Letter: Editorial on Silent Sam lacked context

TO THE EDITOR:

It is clear that The Daily Tar Heel has enlisted in the forces of historical correction. The latest proof is your “few suggestions on how to protest Silent Sam.”

It used to be said, with what authority I don’t know, that puerile anger at an inanimate object (including the memorial for which you show such contempt) is a sign of insanity. Maybe, maybe not. It is assuredly silly.

Vandalism comes in many shapes and sizes, legal and illegal. So the basic premise of your editorial is flawed.

May I propose an alternative?

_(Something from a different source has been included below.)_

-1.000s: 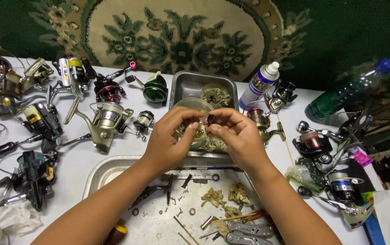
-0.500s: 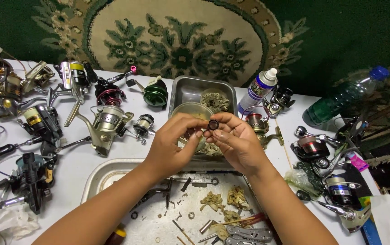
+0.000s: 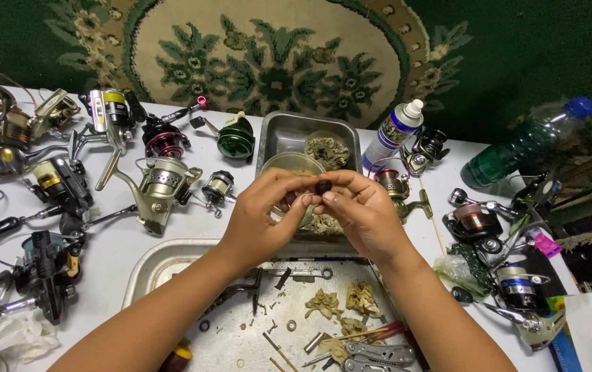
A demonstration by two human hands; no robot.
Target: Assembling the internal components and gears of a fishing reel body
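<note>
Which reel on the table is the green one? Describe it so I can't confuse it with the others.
Start at the deep metal pan at the table's far edge, above both hands. Immediately left of it, beside the pink-spooled reel, sits the green reel. It is the only one with a glossy dark green body; its neighbours are silver, black or pink.

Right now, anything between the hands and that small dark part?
Nothing visible. Both the left hand and right hand already pinch the small dark round part at their fingertips, held above the smaller metal tray.
</note>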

Your editorial lacks historical factuality — otherwise, you would not confuse service in the Confederate army with “honoring” slavery.

Many, if not most, of the 321 alumni who died in the cause of Southern independence were probably not of slaveholding families and had no personal interest in defending it.

Which, incidentally, was true in part of General Lee, the “great commander” whose tribute to duty is engraved at the base of Silent Sam. Like many great Virginians of his time, he hated slavery but found himself deeply entangled in it.

Which leads me to my point. Why did those memorialized by Silent Sam fight?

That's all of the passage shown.